=== Begin Enclosure ===
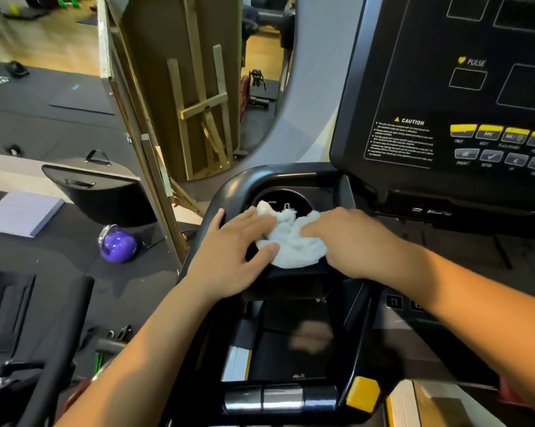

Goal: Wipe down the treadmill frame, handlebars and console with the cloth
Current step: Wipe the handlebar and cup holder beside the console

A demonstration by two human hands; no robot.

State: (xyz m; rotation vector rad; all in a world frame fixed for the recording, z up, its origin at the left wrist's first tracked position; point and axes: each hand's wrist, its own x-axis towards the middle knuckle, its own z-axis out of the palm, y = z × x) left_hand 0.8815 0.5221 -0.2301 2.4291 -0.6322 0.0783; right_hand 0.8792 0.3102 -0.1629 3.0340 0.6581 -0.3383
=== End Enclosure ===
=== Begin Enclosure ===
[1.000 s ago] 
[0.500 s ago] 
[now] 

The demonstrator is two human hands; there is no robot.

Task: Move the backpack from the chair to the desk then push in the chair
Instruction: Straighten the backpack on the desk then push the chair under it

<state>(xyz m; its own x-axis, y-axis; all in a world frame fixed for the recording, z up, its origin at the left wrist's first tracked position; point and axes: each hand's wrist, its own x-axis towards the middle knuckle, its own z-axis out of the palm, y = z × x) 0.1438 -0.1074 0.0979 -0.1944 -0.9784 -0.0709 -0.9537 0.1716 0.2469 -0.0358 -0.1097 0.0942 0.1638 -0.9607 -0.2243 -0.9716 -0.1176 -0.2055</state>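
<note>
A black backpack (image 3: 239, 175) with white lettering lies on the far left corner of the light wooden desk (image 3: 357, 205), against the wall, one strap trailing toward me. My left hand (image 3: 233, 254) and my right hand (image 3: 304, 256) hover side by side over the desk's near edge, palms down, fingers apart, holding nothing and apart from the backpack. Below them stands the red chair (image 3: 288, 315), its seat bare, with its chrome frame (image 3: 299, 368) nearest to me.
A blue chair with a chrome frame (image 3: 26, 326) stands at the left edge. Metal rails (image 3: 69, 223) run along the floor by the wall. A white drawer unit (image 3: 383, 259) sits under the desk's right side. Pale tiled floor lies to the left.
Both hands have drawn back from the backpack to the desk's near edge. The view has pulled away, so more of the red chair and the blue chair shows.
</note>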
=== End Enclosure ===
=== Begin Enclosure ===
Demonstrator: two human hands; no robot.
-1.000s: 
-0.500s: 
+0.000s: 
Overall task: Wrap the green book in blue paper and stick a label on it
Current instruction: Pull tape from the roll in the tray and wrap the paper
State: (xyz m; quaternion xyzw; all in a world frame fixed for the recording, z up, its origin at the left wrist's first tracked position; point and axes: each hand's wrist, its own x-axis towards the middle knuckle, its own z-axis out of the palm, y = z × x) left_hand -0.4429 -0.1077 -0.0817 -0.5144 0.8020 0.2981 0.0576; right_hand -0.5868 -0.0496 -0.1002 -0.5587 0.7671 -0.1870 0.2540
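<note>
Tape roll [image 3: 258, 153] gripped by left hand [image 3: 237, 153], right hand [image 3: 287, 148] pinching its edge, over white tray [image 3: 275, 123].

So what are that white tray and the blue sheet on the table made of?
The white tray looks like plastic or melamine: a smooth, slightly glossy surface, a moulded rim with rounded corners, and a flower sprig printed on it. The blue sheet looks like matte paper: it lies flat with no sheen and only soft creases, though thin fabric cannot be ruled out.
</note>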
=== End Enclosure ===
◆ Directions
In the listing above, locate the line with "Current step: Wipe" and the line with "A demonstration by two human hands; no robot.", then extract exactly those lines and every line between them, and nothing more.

◆ Output for this exercise
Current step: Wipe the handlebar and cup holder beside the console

A demonstration by two human hands; no robot.

The complete answer has been presented.